2009年01月18日 13時37分24秒 | 小説
    花の内の南風(はえ)
 
          約束

 秀太が目覚めたとき、小さな雨が降り出していた。木の葉にあたる微かな音に混じって、誰かが庭先に駆け込んでくる気配がした。
「もう起きているか」
 玄関の辺りで声がしたかと思う間もなく、寝室のドアが開けられた。
「少し遅くなったが約束のお迎えにきてやったぞ」
 きのう剛志と交わした約束は、頭の隅に欠片しか残っていなかった。
 二十二歳の誕生日に剛志が飲みに誘ってくれた小さなスナック「純」に美穂がいた。
 三人は、白城高校の同級生であったが、当時はあまり親しくなかった。というのも、美穂が男どもを引き連れて繁華街を歩く姿を、なんども見て、すごい感動というか、違う種別の人間という感じがしていたからである。
 当時、秀太はどちらかというと、机に向かうということは少なかったが、成績が良かったので周りからはガリ勉タイプと見られていた。
 美穂がなぜスナック「純」のウエイトレスをしているのか、剛志が美穂とどれくらい親しいのか考えているうちに、酒をあまり飲めない秀太は、酔っ払ってしまい後のことはすべて覚えていなかった。どうして今自分のベッドの上にいるのかさえ覚えていなかった。

 白城高校は、進学校で80パーセント程度の進学率であったが、サラリーマン家庭ほど進学率は高く、商店や工場の後継ぎの中には、入学当初よりそれは考えていない者もいた。   
 秀太は、将来の目標とか、職業に対する希望もなかった。高校をでると、地元の信用金庫に勤めた。

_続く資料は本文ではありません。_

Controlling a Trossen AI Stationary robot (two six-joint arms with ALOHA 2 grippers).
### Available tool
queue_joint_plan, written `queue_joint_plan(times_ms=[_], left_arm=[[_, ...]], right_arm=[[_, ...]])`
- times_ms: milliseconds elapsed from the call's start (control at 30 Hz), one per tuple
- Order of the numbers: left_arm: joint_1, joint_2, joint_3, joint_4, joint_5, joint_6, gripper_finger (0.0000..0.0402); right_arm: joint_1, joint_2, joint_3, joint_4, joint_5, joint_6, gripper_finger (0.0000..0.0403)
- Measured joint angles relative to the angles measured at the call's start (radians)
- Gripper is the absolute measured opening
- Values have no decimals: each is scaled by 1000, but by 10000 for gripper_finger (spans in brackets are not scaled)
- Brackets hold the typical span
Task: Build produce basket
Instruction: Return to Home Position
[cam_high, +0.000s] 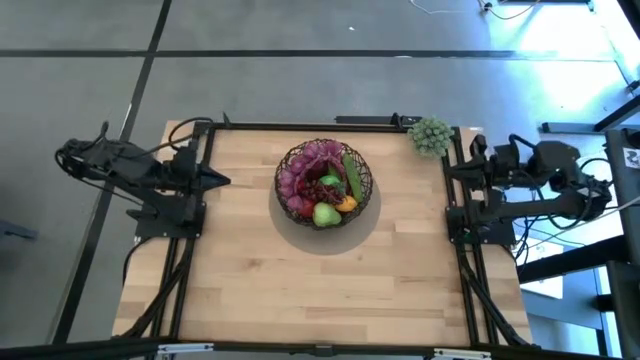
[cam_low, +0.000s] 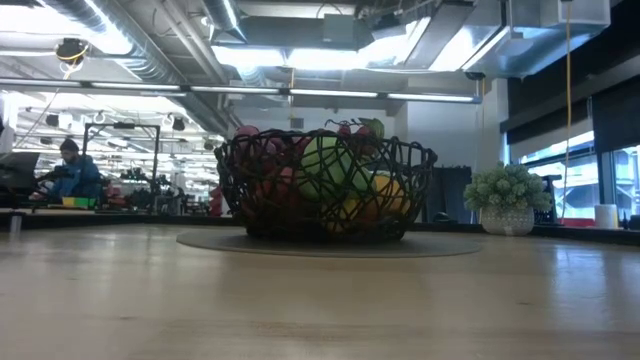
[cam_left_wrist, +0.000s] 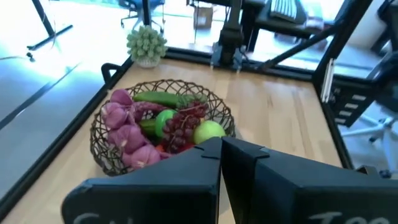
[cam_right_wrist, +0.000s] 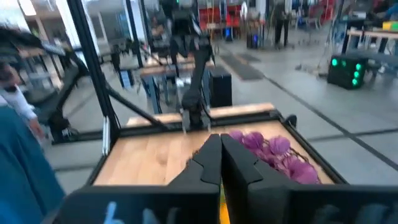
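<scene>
At light wooden table's (cam_high: 300, 290) left edge, left gripper (cam_high: 222, 181) sat empty, fingers pressed together. Round dark brown woven-wire basket (cam_high: 279, 186) stood mid-table, full of small toy fruits and vegetables (cam_high: 322, 185); likely light, stiff, best held by rim. At right edge, right gripper (cam_high: 454, 174) was likewise closed, empty.

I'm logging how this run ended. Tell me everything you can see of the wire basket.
The basket is a round bowl of dark brown woven wire with see-through mesh. It stands upright near the middle of the wooden table. It is heaped with produce: purple grapes, a cucumber, a green fruit and a yellow fruit. The left claw and right claw, both shut, sit at the table's sides, apart from it.
</scene>
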Motion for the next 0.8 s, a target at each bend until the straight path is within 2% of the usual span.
queue_joint_plan(times_ms=[200, 467, 800], left_arm=[[0, -159, -170, 144, 0, 26, 1], [0, -353, -386, 365, 4, 108, 0], [1, -508, -519, 420, 49, 109, 0]], right_arm=[[0, -132, -191, 182, -5, 53, 0], [0, -271, -368, 341, -11, 108, 0], [0, -401, -485, 416, -11, 126, 0]])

 両親と妹亜季の四人暮らしであったが、中央通り商店街で営む家業の「お茶の小売業」のあとを継ぐことは考えていなかった。亜季は、中学生のころより店の手伝いをしており、人と話すのが苦手な秀太にくらべて、天才的に人扱いがうまかった。
 その両親が、一年前に自家用車でめぐる山陰の温泉旅行の帰り道、大山近くの高速道路上で、居眠り運転と思われる大型車両に追突され、死亡した。店の営業は、亜季と三人の古くからの店員で順調に営業を続けていけた。
 しかし、秀太は、なにを思ったのか両親の葬儀が終わると、三年勤めた信用金庫を退職した。中心地より少し離れた自宅に、何をするでもなしにこもってしまった。

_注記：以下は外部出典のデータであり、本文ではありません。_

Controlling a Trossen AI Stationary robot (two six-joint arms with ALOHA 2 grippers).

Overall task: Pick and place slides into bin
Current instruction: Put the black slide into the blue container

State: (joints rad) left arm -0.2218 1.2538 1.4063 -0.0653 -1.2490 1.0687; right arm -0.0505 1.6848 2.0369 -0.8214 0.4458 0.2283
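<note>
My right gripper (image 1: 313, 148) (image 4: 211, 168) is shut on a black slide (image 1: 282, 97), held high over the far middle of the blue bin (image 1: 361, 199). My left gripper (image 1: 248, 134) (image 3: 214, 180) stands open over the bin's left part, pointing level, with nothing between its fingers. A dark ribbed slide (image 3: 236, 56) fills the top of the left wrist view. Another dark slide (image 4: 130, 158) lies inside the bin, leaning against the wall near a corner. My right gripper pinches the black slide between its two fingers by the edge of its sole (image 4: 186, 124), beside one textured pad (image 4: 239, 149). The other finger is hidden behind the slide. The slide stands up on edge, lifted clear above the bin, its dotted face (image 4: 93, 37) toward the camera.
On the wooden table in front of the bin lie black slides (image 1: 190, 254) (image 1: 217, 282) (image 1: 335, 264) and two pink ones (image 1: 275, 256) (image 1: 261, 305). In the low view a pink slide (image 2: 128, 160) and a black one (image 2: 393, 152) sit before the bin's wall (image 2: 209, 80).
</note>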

 亜季は,そんな兄を心配して、あまり友達がいないが、高校時代よりなぜか兄と気の合う剛志に、外へさそってほしいと頼んでいた。剛志は、呉服店の次男でデパート内の出店をまかされていたから、気楽な身分といえた。
 
 剛志の「おい、おい」と揺り起こす声に、身を捩ると、なぜか節々が痛んだ。
「新舞子へ美穂さんと潮干狩りに行く約束なんだぞ」
「雨が降っているんじゃないか」
「午後から天気はよくなるそうだから」
 身体を動かしたくない気分が全身を支配していたが、やっとのことで「どすん」と身体をベッドの下へ投げ出させたのは、約束は覚えていなかったが、美穂に興味があったからだろう。
 剛志の四輪駆動車に乗り込んだとき、雨はあがっていた。
 大手前公園の姫路城の見える一角に、美穂が手を上げているのが見えたとき,秀太は「やっ」と声をあげそうになった。四年の歳月は三人の立場を完全に変えているのか。

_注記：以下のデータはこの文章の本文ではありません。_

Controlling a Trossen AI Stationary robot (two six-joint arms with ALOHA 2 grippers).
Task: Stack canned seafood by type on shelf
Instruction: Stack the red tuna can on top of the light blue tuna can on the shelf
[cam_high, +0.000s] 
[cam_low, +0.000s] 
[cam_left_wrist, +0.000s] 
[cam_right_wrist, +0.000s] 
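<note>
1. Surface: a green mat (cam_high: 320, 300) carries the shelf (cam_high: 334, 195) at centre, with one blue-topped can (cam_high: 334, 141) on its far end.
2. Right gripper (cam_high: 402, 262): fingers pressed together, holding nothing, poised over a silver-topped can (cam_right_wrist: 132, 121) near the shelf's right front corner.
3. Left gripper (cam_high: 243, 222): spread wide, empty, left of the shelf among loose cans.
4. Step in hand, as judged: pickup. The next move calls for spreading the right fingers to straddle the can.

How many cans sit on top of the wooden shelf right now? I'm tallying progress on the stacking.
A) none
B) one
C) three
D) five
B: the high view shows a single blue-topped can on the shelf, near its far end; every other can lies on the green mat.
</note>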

 高校時代には考えられない清楚な服装なので、なぜかがっかりするような感情がうかんできたのはどうしてだろうか。剛志は、相変わらず行動も身につけているものもまぶしいくらいの輝きがある。秀太は、よれよれの服装以上に、目的のない日々の行動が、美穂に少しは近づいているんではとの考えが吹っ飛んで、落ち着かなさをおぼえた。
「剛志君、潮干狩りも楽しみなんだけど、お弁当持ってきたから三人で食べようね」
「美穂が弁当作れるなんて考えてなかったなー、秀太」
「わたし、前から秀太君に興味があるのよ。だから、今日もはやく起きてお弁当をつくったのよ」
「そうしとこう。お母さんに半分は手伝ってもらったんだろう。高校時代の美穂からは考えられないからなー」と剛志
「二十歳前に独立心が芽生えるのは誰でもあることでしょう。その独立心が少し歪んで現れただけなのよ」
 秀太は、二人の会話を遠い日の出来事のように聞いていた。そして、眠ってしまった。